The diner was a few blocks from the office, tucked beneath a flickering sign that hadn't been fully lit in years. Just NER now, buzzing like a mosquito. He slid into a booth near the back and didn't bother with a menu. The waitress, gray hair in a tight braid, poured his coffee without asking and walked away without a word. She knew him well enough to leave him be.

He stirred in cream, watched the swirl settle. Still separate but starting to mix. The hum of the place wrapped around him: clinking forks, the soft hiss of the griddle, a radio playing something forgettable through too much static.

Ezra kept his head down, but the feeling came anyway. A weight, just to his right. Not a glance—glances pass. This was heavier, like someone holding their breath and aiming it at him.

He kept his gaze fixed on the cup, not wanting to tip his awareness of it.

The steam rose up and curled, like the smoke from the fire. Like all the smoke, from all the fires. His hands stayed steady, but something else didn't. Somewhere behind him, someone stood up, paused too long, then walked out the door without ordering.

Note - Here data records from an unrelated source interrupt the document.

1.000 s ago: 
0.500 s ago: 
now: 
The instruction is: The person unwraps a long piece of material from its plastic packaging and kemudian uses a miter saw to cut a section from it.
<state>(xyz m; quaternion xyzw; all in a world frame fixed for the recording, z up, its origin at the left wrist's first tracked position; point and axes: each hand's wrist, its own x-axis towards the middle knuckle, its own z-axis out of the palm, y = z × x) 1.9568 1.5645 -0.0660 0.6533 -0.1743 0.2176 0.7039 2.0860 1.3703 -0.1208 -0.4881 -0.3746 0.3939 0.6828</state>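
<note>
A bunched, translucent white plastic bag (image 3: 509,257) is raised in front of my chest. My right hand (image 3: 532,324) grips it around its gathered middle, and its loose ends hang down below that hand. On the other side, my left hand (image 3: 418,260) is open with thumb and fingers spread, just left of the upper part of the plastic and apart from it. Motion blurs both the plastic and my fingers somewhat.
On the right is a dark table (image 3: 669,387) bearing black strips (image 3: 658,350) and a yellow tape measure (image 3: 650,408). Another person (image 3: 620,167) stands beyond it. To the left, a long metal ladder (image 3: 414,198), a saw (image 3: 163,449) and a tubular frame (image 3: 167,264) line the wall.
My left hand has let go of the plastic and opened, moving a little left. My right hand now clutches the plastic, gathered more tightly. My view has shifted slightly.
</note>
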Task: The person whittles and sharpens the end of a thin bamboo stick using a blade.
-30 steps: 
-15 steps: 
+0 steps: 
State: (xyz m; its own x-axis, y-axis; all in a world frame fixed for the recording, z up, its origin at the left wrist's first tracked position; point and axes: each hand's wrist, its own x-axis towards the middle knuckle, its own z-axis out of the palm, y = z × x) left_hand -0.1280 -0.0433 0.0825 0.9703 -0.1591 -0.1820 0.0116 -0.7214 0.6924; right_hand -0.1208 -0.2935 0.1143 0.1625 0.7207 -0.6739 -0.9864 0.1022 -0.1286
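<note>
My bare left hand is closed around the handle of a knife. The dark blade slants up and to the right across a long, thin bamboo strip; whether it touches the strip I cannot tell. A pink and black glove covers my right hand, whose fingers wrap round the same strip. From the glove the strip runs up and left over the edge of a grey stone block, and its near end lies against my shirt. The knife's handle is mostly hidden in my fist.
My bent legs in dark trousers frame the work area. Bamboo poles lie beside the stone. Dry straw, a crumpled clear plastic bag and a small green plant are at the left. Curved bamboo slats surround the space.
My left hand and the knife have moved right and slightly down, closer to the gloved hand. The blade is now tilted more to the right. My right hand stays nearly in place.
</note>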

Ezra finally looked up. No one there but the regulars now—heads down, eyes glazed, speaking with monotone voices. He couldn't have said who it was or what they wanted. Only the nagging feeling that they knew him, or at least thought they did.

The waitress came back, slid him a plate of eggs and toast without a word.
"Thanks," he muttered.

She didn't answer. Just walked away, her shoes whispering across the tile.

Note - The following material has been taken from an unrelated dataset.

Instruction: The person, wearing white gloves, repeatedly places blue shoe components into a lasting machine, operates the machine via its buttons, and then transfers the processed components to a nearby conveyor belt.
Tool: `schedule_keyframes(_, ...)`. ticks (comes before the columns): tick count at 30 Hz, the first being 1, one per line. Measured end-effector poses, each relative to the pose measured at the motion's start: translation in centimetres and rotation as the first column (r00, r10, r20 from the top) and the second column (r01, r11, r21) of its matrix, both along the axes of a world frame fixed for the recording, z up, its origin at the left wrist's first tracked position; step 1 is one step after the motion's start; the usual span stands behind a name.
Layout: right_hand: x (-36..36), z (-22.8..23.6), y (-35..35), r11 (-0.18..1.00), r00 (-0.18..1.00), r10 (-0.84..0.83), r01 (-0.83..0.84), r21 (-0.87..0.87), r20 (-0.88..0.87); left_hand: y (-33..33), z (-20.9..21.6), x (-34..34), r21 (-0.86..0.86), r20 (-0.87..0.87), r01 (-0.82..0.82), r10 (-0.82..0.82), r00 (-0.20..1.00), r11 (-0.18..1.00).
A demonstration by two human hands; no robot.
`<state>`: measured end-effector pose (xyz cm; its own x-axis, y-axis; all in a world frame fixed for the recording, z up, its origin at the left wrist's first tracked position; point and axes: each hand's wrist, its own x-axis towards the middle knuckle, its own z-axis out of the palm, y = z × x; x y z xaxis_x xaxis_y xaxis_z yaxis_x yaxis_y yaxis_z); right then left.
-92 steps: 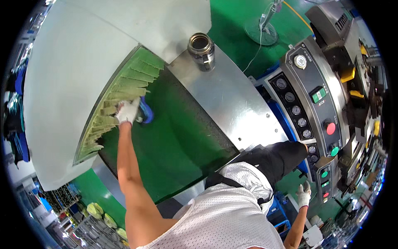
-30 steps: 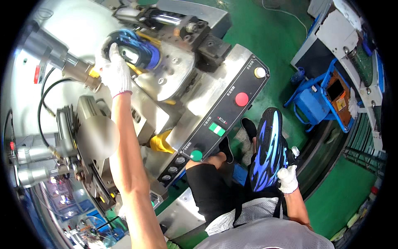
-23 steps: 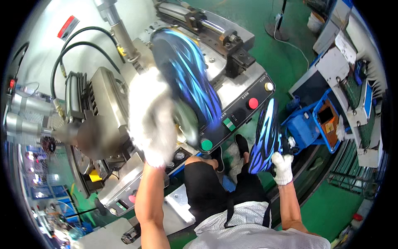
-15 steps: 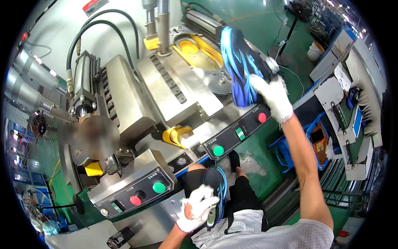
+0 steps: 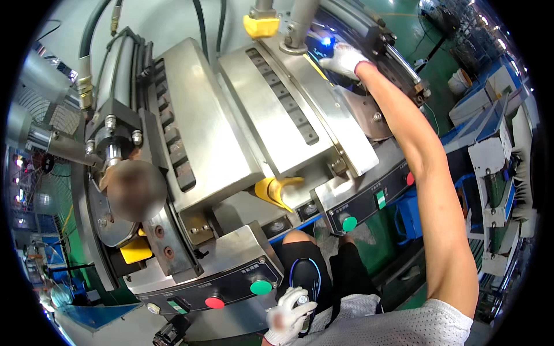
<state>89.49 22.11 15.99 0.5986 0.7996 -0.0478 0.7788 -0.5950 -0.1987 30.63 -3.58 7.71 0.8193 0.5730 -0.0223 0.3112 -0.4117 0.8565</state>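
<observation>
Low in front of my body, my left hand, in a white glove, has its fingers curled round a black shoe upper with blue edging lines. At the far right station of the metal machine, my right hand, also gloved, grips a dark blue shoe upper. Part of that upper is hidden behind the machine's post and my glove. My right forearm stretches over the control panel with its green and red buttons.
A second button panel sits at the left station, below a round metal part. Yellow pads show between the stations. A hydraulic cylinder lies beyond my right arm. At the right stands a white rack.
My right hand has carried the blue upper forward and down into the right station. The view has shifted nearer the machine. My left hand still holds the other upper low down.
</observation>
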Motion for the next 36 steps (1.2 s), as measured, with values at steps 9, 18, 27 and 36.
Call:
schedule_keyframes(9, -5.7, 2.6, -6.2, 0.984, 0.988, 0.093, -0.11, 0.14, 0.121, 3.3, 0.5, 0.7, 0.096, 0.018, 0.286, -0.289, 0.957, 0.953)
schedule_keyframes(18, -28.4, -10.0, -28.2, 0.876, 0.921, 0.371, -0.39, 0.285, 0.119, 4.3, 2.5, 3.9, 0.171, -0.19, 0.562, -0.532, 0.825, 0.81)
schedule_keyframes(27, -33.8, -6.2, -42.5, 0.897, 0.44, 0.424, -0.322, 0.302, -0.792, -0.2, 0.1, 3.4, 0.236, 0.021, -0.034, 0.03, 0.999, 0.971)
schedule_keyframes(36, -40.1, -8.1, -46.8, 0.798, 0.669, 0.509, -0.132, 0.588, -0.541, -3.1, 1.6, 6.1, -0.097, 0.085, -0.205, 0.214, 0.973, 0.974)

He ate in what seemed like peace and quiet.

Ezra's apartment was on the third floor of a walk-up that didn't bother with charm. The stairwell smelled like old paint and even older regrets. His key stuck, like always, and the door gave way with a shove and a sigh.

Inside, the air felt still, like the place had been holding its breath in his absence.

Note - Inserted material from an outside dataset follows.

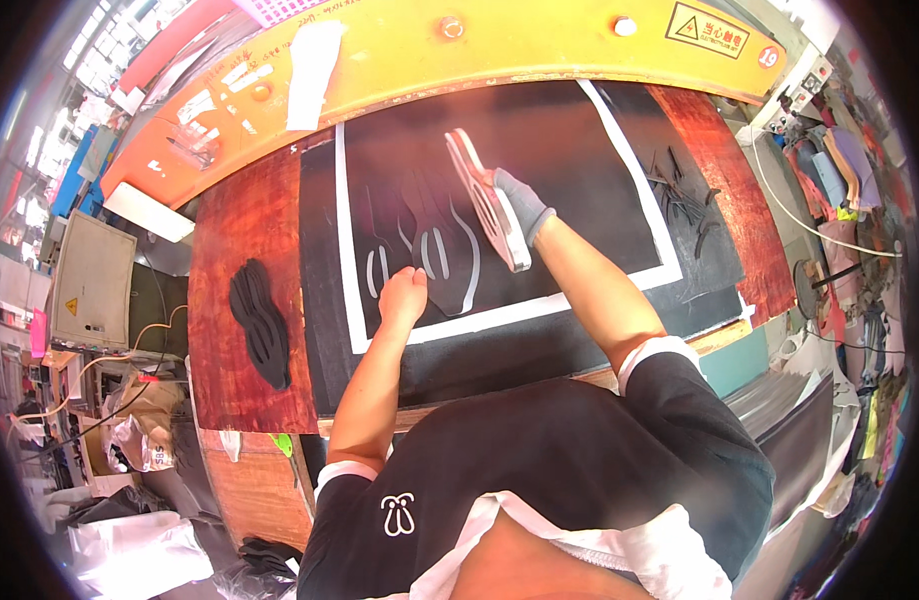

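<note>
My right hand (523, 204), in a grey glove, grips a flat pale cutting die (482, 195) with long slots, tilted up on edge above a black sheet (569, 150). Bare and closed, my left hand (404, 295) is down at the sheet's near left part. Its fingertips hide whatever may be between them. Beside it, curved cut outlines and narrow slots show pale in the sheet (434, 255). A white band (524, 310) frames the sheet.
A yellow-orange machine beam (399, 65) spans the far side of the table. On the reddish board at left lies a stack of black cut pieces (260, 325). Thin black scraps (687, 200) lie at right. A grey metal box (94, 280) stands further left.
</note>
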Demonstrator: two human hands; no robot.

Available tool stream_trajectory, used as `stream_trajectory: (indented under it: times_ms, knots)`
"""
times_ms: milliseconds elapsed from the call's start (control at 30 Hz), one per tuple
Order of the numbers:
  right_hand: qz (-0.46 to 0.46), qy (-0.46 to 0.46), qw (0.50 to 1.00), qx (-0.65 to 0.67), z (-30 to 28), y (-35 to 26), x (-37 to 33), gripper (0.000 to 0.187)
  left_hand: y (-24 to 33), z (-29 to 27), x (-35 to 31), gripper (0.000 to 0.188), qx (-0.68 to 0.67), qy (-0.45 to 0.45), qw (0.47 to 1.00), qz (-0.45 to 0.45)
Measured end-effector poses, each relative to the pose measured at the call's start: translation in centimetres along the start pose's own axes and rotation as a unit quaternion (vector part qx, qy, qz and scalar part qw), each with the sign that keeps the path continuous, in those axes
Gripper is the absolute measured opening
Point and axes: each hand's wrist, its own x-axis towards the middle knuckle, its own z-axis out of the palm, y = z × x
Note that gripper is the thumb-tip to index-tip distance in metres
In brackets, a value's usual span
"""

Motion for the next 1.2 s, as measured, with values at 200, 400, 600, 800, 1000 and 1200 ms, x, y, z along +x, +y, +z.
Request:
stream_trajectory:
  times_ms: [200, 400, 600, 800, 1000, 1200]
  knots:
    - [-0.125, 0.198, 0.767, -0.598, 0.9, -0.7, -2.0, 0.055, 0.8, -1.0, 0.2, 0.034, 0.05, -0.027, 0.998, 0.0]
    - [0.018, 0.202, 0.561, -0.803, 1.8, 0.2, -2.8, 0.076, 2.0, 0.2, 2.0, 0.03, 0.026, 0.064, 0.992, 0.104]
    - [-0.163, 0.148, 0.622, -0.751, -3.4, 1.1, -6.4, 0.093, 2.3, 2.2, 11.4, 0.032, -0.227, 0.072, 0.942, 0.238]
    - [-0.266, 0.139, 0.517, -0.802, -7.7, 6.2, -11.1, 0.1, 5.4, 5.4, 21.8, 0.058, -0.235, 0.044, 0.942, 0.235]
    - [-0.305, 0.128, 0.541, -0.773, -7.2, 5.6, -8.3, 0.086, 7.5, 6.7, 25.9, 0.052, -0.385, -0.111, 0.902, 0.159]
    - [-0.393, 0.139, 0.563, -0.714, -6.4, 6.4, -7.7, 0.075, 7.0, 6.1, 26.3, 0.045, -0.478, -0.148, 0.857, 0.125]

One couch, one lamp. A shelf with more dust than books. The kitchen counter held a single plate from yesterday, maybe the day before. He didn't turn on the overhead, just the lamp by the couch, casting long, slow shadows that didn't move unless he did.

He toed off the cheap slip on sneakers that pretended to be dress shoes, shrugged off his coat, and hung it on the same hook he always somehow missed the first time. He stood there, in the middle of the room, not quite sure what would come next.

He turned on the TV. First came the slow internet's swirl of loading, then a flicker of a news anchor, lips moving a half-second off from the words. Something about numbers. Always numbers. Ezra muted it and let the image play on without him.

From the apartment next door, footsteps moved softly across the floor, then stopped. He didn't know the neighbor's name. Had never seen their face. Just the rhythm of their life through the walls—water running, a laugh once, months ago, short and surprised.

He sat down on the couch and pulled the note from his shirt pocket. Held it flat on his knee. The handwriting looked worse in lamplight. Like it had been scrawled by someone running out of time.

They won't believe you. But you'll feel it soon enough.

He stared until the words stopped being words.

Outside, a siren wailed. Not urgent. Just tired.

Ezra leaned back, eyes on the ceiling, reflecting on glances that never quite landed. Another day passed without touching anything.